I’m continuing my way through Paul Hanson’s Dawn of Apocalyptic. In my reading today, Hanson was talking about foreign nations in passages of Second Zechariah (Zechariah 9-14). God in Zechariah 9:1-8 sweeps through the nations and takes possession of them. And, when God in Zechariah 10:10-11 discusses restoring the Israelite exiles from Assyria and Egypt, Hanson does not think this refers to a specific historical conquest, but rather that these nations are being mentioned as Israel’s traditional enemies. Perhaps Hanson believes that they are symbols for Israel’s enemies, as he argues regarding Edom in Isaiah 63:1. Overall, Hanson does not appear to agree with those who look for some historical reference-points in Second Zechariah’s prophecies (as in applying them to specific historical conquests), for these prophecies reflect apocalyptic eschatology: they maintain that God at some point will intervene and create a new order. For Hanson, apocalyptic eschatology despairs of institutions in history, which is why it desires God’s direct intervention.

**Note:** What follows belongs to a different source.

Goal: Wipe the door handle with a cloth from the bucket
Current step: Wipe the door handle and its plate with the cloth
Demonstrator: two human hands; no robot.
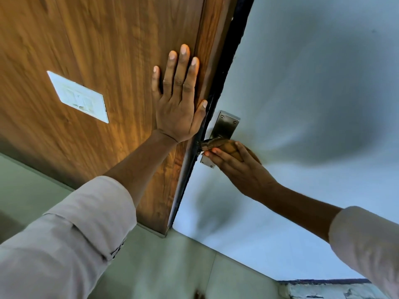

Another point Hanson makes is that Second Zechariah lambastes Israel’s leaders, which he believes reflects the post-exilic struggle between realists and visionaries. On page 335, he states that “the prophetic genre of the taunt against the foreign nations is adopted and given a double ironic twist to form a sharp barb against Israel’s leaders.” Hanson acknowledges that there was criticism of oppression even in pre-exilic Israel. But my impression (on which I’m open to correction) is that he believes that the idea of a faithful minority in Israel being set in contrast with the Israelite establishment is distinctly post-exilic. On page 194, he states that the “dichotomy between the wicked leaders of the community and the oppressed minority of the faithful…is at the heart of the new salvation-judgment genre…”
I think that I Kings 19:18 presents a faithful remnant, and yet that passage is not apocalyptic, for it does not expect God to dramatically intervene to create a new order; rather, unlike apocalyptic, it expects God to work within existing historical structures—Jehu, Syria, etc. As far as classical prophecy goes, there is talk about a remnant, but the remnant is not exactly presented as faithful and righteous; rather, it simply consists of the people who are left after foreign invaders do their business. But I’m open to correction on this. So far, I’m persuaded by Hanson’s characterization of apocalyptic as a belief in God’s future dramatic intervention, apart from historical structures. And, while divisions within post-exilic Israel may have led to that, there were probably divisions within Israel before those days. Hanson talks about all sorts of disputes in the pre-exilic period, such as inner-priestly arguments. But Hanson may be right that there was something distinctive about the divisions in post-exilic Israel. A couple of times, he says that the divisions pertained to who was truly Israel. In Isaiah 63:16, for example, the speakers affirm that God is their father, even though Abraham and Israel do not acknowledge them.